Stylish Sheds and Elegant Hideaways

It’s possible that everyone is born with some idea of sanctuary. My friend, the writer Maryann Macdonald, has eight siblings. As a young child, she sought a few moments of peace in the kitchen broom closet. She now lives in the Upper East Side of Manhattan on a busy and noisy intersection. She catches her solitude where she can (she’s fond of a quiet subscription-only library), but I suspect if she had a scrap of yard, she’d be tearing through Debra Prinzing’s new book from Clarkson Potter, Stylish Sheds and Elegant Hideaways (handsomely photographed by William Wright), and ringing up contractors.

The twenty-eight sheds and hideaways in this book will induce shack-envy in anyone without one—and it might be difficult to find people who don’t dream about one. Tucked away in yards from Washington through California, into Texas, across to Georgia and up through Long Island, Manhattan, and Connecticut, these intimate structures are inventive, if diminutive, acts of architecture. Re-imagined garages, potting sheds, tool huts, even a 1930s log cabin, a makeshift boathouse, and a barn have been transformed into sanctuaries for writing, designing, painting, gardening, dining, napping—and, one would imagine, the whole range of mostly solitary human activity, excluding (it is hoped), engaging with objects that beep, blare, bedevil.

Some have built new structures according to their fancies. Fiction writer Amy Bloom engaged a carpenter to build a pitched-roof “writing shack” on her family’s woodsy two-and-a-half-acre site in southwest Connecticut. Fourteen by fourteen, made of properly aging cedar, it has beautiful windows and is without phone or internet—in short, perfect.

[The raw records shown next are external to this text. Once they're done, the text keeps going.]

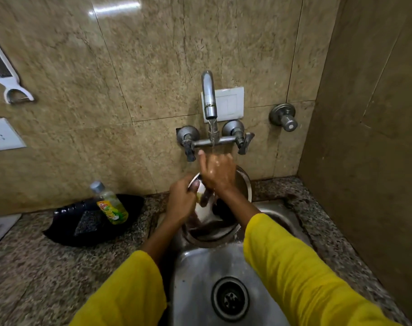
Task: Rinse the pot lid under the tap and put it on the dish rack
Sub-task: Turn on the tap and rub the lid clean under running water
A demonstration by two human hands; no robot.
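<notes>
Right now I have the pot lid (223, 203) tilted up over the back of the sink (200, 274), its face turned toward me and its rim running from upper left to lower right, directly below the tap (209, 97), whose stream lands on my right hand (218, 172) first. My left hand (181, 201) is curled shut on the lid's left rim, thumb over the edge; it is the holding hand and the nearer one for carrying. My right hand lies spread across the upper face, fingers loosely splayed, rubbing rather than gripping so far as I can tell; a dark knob (221, 207) shows under my wrist. I judge the rinse is under way, not finished. No dish rack shows in this view, so I cannot say which way the lid must travel. Open room is on the left counter (35, 267), past the dish soap bottle (111, 204) and black tray (66, 229); the right side closes against a wall (365, 137).
</notes>
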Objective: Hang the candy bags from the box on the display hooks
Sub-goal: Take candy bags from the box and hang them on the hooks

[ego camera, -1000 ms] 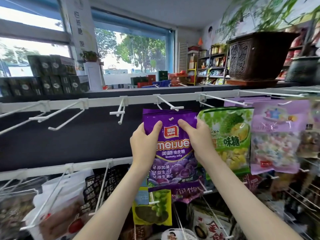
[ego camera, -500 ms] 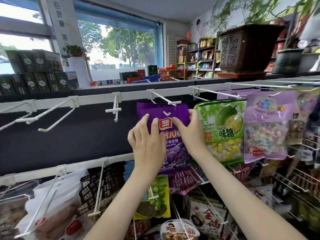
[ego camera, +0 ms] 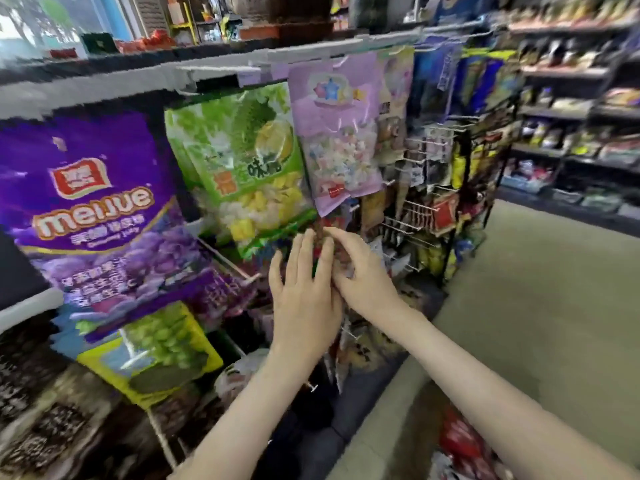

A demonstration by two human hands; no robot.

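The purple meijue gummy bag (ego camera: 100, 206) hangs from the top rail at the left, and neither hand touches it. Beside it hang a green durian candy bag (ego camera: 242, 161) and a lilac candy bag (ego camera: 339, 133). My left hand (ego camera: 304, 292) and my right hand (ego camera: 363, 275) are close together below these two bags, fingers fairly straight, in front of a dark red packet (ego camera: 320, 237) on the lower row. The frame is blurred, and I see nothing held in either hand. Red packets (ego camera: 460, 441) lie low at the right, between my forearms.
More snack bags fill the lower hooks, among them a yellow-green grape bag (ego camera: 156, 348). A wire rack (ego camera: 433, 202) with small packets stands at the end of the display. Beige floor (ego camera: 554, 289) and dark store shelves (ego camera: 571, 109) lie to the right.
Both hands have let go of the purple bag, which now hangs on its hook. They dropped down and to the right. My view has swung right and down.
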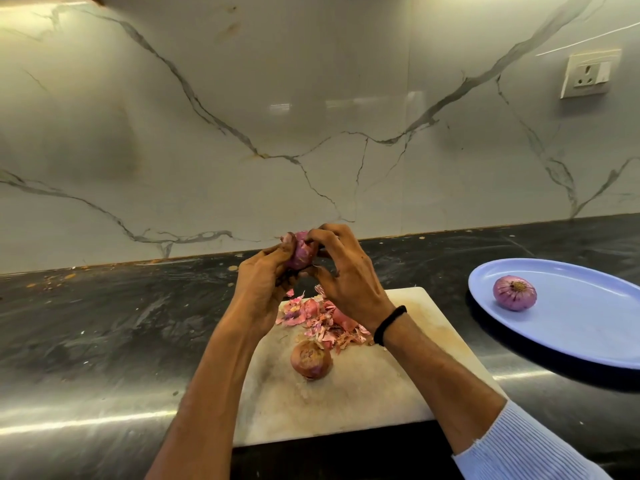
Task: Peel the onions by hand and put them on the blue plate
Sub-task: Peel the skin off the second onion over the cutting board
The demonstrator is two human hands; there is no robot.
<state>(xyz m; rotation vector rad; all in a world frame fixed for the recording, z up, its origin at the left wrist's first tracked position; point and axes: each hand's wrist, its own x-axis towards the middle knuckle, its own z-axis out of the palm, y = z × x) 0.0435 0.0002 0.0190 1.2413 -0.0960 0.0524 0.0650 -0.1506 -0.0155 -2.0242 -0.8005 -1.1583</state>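
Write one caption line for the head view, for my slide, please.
Left hand and right hand peel a held onion at the cutting board; a peeled onion lies on the blue plate.

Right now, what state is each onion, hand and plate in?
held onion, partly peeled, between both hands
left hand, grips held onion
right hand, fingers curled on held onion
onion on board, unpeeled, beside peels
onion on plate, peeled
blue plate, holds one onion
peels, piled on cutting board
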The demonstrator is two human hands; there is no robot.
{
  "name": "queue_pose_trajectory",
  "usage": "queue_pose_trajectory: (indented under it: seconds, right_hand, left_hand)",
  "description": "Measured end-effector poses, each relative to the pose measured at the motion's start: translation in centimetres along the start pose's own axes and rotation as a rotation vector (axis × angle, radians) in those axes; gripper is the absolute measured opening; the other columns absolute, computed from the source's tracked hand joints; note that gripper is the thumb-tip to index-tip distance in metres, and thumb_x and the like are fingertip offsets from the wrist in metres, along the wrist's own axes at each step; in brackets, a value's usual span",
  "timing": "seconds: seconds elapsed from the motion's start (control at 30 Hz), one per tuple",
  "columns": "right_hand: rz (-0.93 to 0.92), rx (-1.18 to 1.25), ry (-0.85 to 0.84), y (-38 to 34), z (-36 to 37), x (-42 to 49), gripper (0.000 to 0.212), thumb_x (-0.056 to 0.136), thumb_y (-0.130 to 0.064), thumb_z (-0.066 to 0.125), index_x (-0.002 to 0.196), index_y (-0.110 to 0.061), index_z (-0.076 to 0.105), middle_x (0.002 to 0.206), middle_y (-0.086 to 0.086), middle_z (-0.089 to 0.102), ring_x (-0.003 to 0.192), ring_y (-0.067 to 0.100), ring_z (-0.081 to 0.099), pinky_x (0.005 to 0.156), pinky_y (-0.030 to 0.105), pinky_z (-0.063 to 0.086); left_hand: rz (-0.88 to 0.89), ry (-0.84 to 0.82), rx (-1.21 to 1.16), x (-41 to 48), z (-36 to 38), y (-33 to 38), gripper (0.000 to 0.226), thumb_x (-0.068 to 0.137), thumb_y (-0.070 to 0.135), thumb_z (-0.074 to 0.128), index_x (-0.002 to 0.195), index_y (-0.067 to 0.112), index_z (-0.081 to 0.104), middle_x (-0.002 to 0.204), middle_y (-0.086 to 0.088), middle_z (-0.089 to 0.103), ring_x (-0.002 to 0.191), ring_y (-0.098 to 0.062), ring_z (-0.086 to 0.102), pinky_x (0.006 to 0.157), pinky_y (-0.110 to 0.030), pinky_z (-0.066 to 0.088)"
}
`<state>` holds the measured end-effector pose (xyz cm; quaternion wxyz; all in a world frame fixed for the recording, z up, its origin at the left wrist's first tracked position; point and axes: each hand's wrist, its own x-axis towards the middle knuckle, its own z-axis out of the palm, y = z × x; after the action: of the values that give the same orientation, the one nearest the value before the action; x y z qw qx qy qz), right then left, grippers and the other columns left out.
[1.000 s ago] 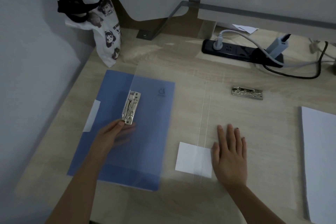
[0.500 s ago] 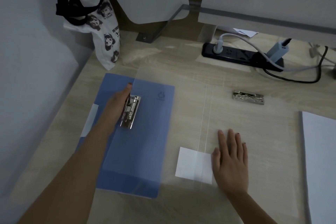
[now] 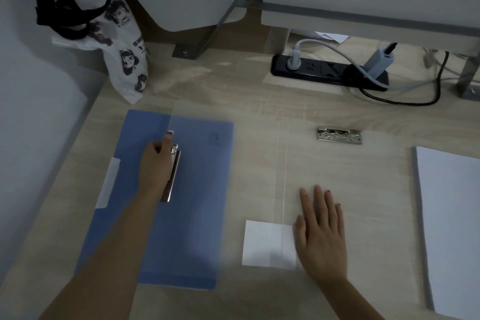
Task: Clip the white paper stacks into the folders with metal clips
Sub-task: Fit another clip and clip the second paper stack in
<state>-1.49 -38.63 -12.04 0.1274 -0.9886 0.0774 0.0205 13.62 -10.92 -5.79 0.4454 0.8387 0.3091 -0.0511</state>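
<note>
1. Right hand (image 3: 322, 236) lay flat, fingers spread, on the clear folder (image 3: 337, 176) beside its white label (image 3: 268, 244) (gripping nothing).
2. Left hand (image 3: 155, 163) sat curled against the metal clip (image 3: 172, 174) on the blue folder (image 3: 187, 215); actual grip unclear.
3. White paper stack (image 3: 452, 228) waited at the counter's (image 3: 233, 91) right edge.
4. Farther back, a second clip (image 3: 339, 135).

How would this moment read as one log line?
left hand on blue folder's clip | right hand flat | paper unclipped
</note>
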Motion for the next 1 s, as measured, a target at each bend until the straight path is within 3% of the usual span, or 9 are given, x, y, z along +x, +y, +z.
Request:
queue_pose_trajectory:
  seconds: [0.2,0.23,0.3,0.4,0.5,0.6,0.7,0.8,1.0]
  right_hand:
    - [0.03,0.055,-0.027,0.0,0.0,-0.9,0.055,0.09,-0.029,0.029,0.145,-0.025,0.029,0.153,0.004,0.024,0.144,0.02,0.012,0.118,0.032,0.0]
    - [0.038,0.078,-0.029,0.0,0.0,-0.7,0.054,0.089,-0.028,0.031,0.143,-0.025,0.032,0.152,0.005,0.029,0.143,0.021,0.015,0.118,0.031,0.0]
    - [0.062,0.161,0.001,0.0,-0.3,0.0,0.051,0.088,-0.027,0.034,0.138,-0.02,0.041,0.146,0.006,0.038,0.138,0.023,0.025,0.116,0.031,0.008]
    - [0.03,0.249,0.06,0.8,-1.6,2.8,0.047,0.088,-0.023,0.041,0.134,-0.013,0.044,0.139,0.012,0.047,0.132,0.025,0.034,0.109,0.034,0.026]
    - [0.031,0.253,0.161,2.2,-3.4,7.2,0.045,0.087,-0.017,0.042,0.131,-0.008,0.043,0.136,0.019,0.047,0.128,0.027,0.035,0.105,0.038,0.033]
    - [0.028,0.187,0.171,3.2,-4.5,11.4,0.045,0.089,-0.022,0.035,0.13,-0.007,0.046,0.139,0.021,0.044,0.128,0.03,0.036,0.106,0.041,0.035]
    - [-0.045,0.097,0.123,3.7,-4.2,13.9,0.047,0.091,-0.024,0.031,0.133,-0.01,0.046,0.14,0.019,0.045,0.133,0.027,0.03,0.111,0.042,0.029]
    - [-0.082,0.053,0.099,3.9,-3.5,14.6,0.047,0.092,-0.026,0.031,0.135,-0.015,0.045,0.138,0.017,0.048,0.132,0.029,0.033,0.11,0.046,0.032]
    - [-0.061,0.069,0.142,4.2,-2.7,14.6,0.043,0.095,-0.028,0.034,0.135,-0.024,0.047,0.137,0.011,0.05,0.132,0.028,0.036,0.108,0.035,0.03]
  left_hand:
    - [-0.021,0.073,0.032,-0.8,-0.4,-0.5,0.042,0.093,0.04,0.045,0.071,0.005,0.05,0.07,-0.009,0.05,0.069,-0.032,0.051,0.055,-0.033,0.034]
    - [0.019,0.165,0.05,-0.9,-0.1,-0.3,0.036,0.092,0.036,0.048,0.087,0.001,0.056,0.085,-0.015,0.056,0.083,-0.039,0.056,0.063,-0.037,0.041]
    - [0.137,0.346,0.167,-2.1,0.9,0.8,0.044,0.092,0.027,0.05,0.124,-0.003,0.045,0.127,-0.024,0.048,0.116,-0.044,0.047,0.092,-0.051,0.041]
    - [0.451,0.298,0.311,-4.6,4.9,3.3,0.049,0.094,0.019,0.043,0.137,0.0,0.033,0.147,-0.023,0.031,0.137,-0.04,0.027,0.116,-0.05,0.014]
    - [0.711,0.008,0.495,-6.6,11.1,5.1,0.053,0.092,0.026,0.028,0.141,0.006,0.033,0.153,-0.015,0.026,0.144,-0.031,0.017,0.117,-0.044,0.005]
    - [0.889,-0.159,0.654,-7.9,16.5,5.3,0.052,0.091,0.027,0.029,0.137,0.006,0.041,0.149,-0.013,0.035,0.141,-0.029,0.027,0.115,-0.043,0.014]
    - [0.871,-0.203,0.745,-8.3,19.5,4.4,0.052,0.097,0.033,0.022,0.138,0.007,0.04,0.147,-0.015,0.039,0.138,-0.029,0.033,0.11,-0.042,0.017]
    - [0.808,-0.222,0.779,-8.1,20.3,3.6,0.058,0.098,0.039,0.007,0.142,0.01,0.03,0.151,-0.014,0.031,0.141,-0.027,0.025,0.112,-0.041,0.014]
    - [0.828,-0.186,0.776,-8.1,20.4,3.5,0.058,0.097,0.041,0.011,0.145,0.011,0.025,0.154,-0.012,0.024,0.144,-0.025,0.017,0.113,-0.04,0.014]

Passionate gardening is evident around many of these structures, and, as often as not, the buildings are set like jewels within well-ordered gardens. Landscape architect Joseph Marek worked some magic on a “neglected” 400-square-foot Santa Monica garage, and now designs and runs his business from his lovely garden office. Concert pianist and fine woodworker Jennie Hammill built a tiny glass conservatory in Seattle within a beautiful, rich, urban garden. On Long Island, longtime gardener John Barham built an elegant potting shed based on a fisherman’s tiny home. “There are moments in my garden when I am overwhelmed by happiness,” the eighty-six-year-old Barham comments.

The small buildings in this book are long on charm, but there are a few examples of edgy, modernist interpretations too. In Austin, there’s an amazing, playful “plant conservatory meets pool party” backyard structure: the 430-square-foot fancy is actually set inside a shallow pool, into which the owners dip their feet while reading. A glass and steel 220-square-foot conservatory leans between walls of an 1827 brick townhouse in Greenwich Village, and opens to a small, rather formal, raised-bed garden.

Prinzing, a well-known writer of garden and design books, and a contributor to the Los Angeles Times, has made these portraits-in-the-backyard good examples of how a person’s resume is not equal to his biography. She has managed in these pocket-sized profiles to bring forth some of the hidden hearts of the builders. She’s a fine writer, enthusiastic and full of good will. One reads this book and lingers on Wright’s photographs with real hunger and appreciation.